▶ Task statement:
A verbatim copy of each record is required.

- Opening Delimiter -

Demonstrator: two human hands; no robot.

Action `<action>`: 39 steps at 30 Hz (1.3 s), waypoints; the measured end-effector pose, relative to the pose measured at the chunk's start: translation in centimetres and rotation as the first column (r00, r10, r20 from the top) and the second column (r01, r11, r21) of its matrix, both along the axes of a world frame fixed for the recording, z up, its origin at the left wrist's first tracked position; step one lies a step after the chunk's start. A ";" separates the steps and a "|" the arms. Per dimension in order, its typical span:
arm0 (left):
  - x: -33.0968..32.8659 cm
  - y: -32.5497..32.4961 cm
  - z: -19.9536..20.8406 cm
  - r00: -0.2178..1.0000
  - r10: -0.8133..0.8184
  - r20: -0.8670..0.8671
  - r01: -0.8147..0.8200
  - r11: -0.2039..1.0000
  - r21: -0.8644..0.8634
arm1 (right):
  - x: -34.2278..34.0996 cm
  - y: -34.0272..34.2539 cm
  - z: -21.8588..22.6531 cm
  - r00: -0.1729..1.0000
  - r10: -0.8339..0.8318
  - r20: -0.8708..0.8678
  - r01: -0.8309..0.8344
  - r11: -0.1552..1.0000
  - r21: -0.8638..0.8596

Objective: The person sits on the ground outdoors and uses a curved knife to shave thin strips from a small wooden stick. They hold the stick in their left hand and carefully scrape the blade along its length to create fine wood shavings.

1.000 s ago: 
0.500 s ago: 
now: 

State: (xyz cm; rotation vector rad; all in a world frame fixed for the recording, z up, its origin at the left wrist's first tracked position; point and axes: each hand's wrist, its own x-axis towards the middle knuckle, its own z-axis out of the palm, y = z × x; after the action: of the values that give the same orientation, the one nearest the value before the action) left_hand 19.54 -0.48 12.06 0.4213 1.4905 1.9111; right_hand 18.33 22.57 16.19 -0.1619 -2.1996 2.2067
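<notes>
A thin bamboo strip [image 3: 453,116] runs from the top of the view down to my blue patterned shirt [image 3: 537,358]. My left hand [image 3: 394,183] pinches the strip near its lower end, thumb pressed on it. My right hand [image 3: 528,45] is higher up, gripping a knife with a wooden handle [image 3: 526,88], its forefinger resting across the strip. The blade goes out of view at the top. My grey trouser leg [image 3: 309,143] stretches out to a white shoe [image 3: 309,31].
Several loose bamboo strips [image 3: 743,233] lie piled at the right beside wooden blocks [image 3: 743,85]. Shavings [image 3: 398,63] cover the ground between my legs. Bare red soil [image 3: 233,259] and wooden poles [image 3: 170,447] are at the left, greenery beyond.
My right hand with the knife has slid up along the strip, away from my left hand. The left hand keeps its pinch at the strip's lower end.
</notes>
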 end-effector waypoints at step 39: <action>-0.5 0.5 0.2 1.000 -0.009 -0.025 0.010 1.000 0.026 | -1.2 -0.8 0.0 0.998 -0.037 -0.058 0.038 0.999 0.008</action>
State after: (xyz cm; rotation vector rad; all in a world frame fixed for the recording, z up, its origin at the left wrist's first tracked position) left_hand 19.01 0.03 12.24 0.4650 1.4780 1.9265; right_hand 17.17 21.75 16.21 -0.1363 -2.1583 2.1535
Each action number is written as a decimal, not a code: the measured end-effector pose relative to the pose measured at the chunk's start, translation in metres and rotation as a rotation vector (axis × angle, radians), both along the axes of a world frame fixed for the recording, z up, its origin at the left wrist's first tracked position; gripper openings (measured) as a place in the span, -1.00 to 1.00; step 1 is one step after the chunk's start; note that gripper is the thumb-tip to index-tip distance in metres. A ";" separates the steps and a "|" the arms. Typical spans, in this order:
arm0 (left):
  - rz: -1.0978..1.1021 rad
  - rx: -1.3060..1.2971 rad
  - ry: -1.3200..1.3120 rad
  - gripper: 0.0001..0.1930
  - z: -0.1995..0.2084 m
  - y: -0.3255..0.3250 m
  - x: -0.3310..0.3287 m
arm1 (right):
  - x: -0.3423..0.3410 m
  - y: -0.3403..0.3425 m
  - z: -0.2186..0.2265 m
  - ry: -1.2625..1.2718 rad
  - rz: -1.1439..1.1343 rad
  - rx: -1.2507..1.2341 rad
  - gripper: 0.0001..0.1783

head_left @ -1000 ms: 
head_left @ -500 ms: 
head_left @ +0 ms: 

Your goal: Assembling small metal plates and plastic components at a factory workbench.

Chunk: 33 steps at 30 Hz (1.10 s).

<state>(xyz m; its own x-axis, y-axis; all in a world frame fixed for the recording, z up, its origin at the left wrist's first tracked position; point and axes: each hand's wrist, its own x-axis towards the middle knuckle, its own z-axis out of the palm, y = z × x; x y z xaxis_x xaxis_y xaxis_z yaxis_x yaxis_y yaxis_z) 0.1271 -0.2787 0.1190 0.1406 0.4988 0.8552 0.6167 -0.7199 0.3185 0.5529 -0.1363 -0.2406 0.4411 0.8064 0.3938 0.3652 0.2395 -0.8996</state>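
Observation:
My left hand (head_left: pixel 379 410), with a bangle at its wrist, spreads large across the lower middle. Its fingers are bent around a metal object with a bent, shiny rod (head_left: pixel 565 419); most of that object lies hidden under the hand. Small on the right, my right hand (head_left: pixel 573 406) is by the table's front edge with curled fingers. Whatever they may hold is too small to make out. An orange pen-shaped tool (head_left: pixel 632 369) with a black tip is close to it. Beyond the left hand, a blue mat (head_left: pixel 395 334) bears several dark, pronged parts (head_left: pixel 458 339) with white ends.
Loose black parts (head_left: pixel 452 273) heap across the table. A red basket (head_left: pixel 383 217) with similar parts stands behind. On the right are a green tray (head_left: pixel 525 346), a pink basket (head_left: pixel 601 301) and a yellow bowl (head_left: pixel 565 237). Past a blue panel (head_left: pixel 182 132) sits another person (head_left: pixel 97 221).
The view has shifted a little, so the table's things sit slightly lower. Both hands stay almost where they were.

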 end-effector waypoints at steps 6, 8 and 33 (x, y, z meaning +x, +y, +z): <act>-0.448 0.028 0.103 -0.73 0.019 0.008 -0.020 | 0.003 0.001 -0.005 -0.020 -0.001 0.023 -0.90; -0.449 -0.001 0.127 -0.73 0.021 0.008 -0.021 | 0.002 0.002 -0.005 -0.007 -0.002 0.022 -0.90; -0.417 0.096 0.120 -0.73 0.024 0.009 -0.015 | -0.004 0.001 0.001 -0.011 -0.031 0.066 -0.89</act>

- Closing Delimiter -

▶ The answer:
Demonstrator: two human hands; no robot.

Action `<action>`: 39 steps at 30 Hz (1.3 s), waypoints; the measured end-effector pose, relative to the pose measured at the chunk's start: translation in centimetres and rotation as the first column (r00, r10, r20 from the top) and the second column (r01, r11, r21) of its matrix, both along the axes of a world frame fixed for the recording, z up, its origin at the left wrist's first tracked position; step one lies a step after the chunk's start. A ";" separates the steps and a "|" the arms. Per dimension in order, its typical span:
arm0 (left):
  - x: -33.0968..32.8659 cm
  - y: -32.5497..32.4961 cm
  - z: -19.9536..20.8406 cm
  - r00: -0.2178..1.0000
  - r10: -0.8133..0.8184
  - r20: -0.8670..0.8671
  - r01: -0.8147..0.8200
  - r11: -0.2039..1.0000
  - r21: -0.8644..0.8634
arm1 (right):
  - x: -34.2278..34.0996 cm
  - y: -34.0272..34.2539 cm
  - z: -21.8588..22.6531 cm
  - r00: -0.1729..1.0000
  - r10: -0.8339..0.8318
  - r20: -0.8708..0.8678
  - r01: -0.8309..0.8344
  - r11: -0.1552..1.0000
  - r21: -0.8638..0.8596

Objective: The person sits on the ground outdoors and uses a curved knife to shave thin strips from a small wooden stick. They hold the stick in their left hand and carefully scrape the blade along its length to create fine wood shavings.

1.000 s ago: 
0.500 s ago: 
now: 

State: (xyz cm; rotation vector rad; all in a world frame fixed for the recording, z up, its origin at the left wrist's first tracked position; point and axes: each hand's wrist, its own x-axis towards the middle knuckle, its own z-axis out of the palm, y = z × x; after the action: of the values that give the same orientation, the one nearest the value before the action) left_hand 19.54 -0.48 12.06 0.4213 1.4905 1.9111; right_hand 18.33 22.57 16.19 -0.1619 -2.1996 2.2067
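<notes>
A thin bamboo strip [image 3: 453,116] runs from the top of the view down to my blue patterned shirt [image 3: 537,358]. My left hand [image 3: 394,183] pinches the strip near its lower end, thumb pressed on it. My right hand [image 3: 528,45] is higher up, gripping a knife with a wooden handle [image 3: 526,88], its forefinger resting across the strip. The blade goes out of view at the top. My grey trouser leg [image 3: 309,143] stretches out to a white shoe [image 3: 309,31].
Several loose bamboo strips [image 3: 743,233] lie piled at the right beside wooden blocks [image 3: 743,85]. Shavings [image 3: 398,63] cover the ground between my legs. Bare red soil [image 3: 233,259] and wooden poles [image 3: 170,447] are at the left, greenery beyond.
My right hand with the knife has slid up along the strip, away from my left hand. The left hand keeps its pinch at the strip's lower end.
</notes>
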 end-effector waypoints at step 39: <action>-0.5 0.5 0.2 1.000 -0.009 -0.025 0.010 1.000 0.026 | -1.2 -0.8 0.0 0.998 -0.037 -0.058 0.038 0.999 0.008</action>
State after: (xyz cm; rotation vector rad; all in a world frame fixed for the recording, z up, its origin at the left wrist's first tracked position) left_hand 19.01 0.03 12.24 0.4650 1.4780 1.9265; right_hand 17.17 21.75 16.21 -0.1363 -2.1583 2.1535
Each action number is written as a decimal, not a code: the measured end-effector pose relative to the pose measured at the chunk's start, translation in metres and rotation as a rotation vector (axis × angle, radians), both along the axes of a world frame fixed for the recording, z up, its origin at the left wrist's first tracked position; gripper openings (measured) as a place in the span, -1.00 to 1.00; step 1 is one step after the chunk's start; note that gripper is the thumb-tip to index-tip distance in metres. A ";" separates the steps and a "|" the arms. Typical spans, in this order:
arm0 (left):
  - rz: -1.0978..1.1021 rad
  - rx: -1.3060..1.2971 rad
  - ry: -1.3200..1.3120 rad
  - gripper: 0.0001..0.1930
  - z: -0.1995..0.2084 m
  - y: -0.3255..0.3250 m
  - x: -0.3310..0.3287 m
arm1 (right):
  - x: -0.3423..0.3410 m
  - y: -0.3403..0.3425 m
  - z: -0.2186..0.2265 m
  - ry: -1.2625..1.2718 rad
  - rz: -1.1439..1.1343 rad
  - rx: -1.2507..1.2341 rad
  - gripper: 0.0001..0.1783

head_left @ -1000 ms: 
head_left @ -500 ms: 
head_left @ +0 ms: 

Your goal: Assembling small metal plates and plastic components at a factory workbench.

Chunk: 33 steps at 30 Hz (1.10 s).

<state>(xyz m; its own x-axis, y-axis; all in a world frame fixed for the recording, z up, its origin at the left wrist's first tracked position; point and axes: each hand's wrist, its own x-axis towards the middle knuckle, its own z-axis out of the palm, y = z × x; x y z xaxis_x xaxis_y xaxis_z yaxis_x yaxis_y yaxis_z) 0.1271 -0.2787 0.1190 0.1406 0.4988 0.8552 0.6167 -0.7199 0.3185 0.5529 -0.1363 -0.2406 0.4411 0.8064 0.3938 0.3652 0.2395 -0.8996</state>
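Observation:
My left hand (head_left: pixel 379 410), with a bangle at its wrist, spreads large across the lower middle. Its fingers are bent around a metal object with a bent, shiny rod (head_left: pixel 565 419); most of that object lies hidden under the hand. Small on the right, my right hand (head_left: pixel 573 406) is by the table's front edge with curled fingers. Whatever they may hold is too small to make out. An orange pen-shaped tool (head_left: pixel 632 369) with a black tip is close to it. Beyond the left hand, a blue mat (head_left: pixel 395 334) bears several dark, pronged parts (head_left: pixel 458 339) with white ends.
Loose black parts (head_left: pixel 452 273) heap across the table. A red basket (head_left: pixel 383 217) with similar parts stands behind. On the right are a green tray (head_left: pixel 525 346), a pink basket (head_left: pixel 601 301) and a yellow bowl (head_left: pixel 565 237). Past a blue panel (head_left: pixel 182 132) sits another person (head_left: pixel 97 221).
The view has shifted a little, so the table's things sit slightly lower. Both hands stay almost where they were.
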
 end-effector waypoints at steps 6, 8 and 33 (x, y, z meaning +x, +y, +z): <act>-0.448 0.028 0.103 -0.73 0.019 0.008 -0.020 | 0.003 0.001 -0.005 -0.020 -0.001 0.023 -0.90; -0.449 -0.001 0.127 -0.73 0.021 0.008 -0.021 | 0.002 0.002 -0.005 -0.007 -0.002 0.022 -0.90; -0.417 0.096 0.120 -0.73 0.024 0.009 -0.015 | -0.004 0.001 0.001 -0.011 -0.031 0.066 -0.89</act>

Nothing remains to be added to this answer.